_Task goal_
Check every line of the data below for "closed". Copy each one that has it.
+-------+
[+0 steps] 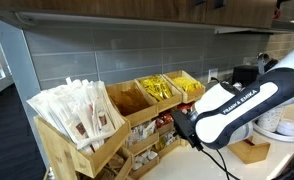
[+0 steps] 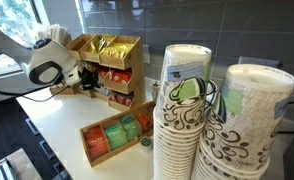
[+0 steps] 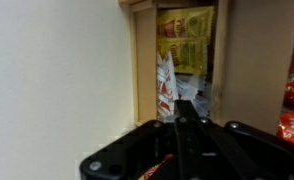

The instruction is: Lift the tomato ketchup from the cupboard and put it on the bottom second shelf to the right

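Observation:
The cupboard (image 1: 77, 152) is a light wooden rack of stepped slanted bins; it also shows in an exterior view (image 2: 138, 66) and fills the wrist view (image 3: 139, 70). My gripper (image 1: 175, 124) is at the front of the rack's lower tiers, also seen in an exterior view (image 2: 86, 76). In the wrist view its fingers (image 3: 187, 108) are pressed together. A thin red sliver, apparently the tomato ketchup (image 3: 157, 167), pokes out beside them. Ahead of the fingertips a bin holds red-and-white sachets (image 3: 166, 85), with yellow sachets (image 3: 184, 38) above.
Long white paper-wrapped packets (image 1: 82, 105) fill the rack's top end bin, yellow sachets (image 1: 157, 90) the bins beside it. Stacks of paper cups (image 2: 187, 110) and a low flat wooden tray (image 2: 91, 148) of tea bags stand on the counter. White crockery (image 1: 279, 126) sits behind the arm.

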Controlling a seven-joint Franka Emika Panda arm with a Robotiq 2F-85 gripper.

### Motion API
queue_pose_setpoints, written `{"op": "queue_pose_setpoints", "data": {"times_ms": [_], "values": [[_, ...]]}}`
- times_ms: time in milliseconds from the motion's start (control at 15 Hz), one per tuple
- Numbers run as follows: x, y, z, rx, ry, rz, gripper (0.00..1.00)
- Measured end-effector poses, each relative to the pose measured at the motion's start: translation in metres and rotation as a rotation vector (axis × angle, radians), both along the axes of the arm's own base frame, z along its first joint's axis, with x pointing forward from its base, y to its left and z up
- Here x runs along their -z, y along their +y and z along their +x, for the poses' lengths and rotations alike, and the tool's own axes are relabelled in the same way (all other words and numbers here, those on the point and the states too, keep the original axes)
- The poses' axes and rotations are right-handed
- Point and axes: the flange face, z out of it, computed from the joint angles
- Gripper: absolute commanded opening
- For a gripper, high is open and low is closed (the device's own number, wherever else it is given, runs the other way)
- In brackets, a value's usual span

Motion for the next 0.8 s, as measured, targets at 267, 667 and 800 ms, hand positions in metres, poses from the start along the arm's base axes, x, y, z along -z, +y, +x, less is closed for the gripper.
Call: {"op": "queue_pose_setpoints", "data": {"times_ms": [267, 667, 800], "values": [[0.000, -0.009, 0.003, 0.018, -0.004, -0.031, 0.00], [-0.001, -0.003, 0.004, 0.023, -0.007, -0.055, 0.00], [0.001, 0.003, 0.004, 0.016, 0.007, -0.062, 0.00]]}}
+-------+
_Solved exercise_
- For a gripper, high is open and low is closed (the device's own number, wherever else it is given, runs the other way)
Motion for the next 0.8 s, as measured, targets at 267, 667 and 800 ms, hand positions in metres, poses from the start along the arm's base axes, x, y, z along -z, +y, +x, less is closed for the gripper.

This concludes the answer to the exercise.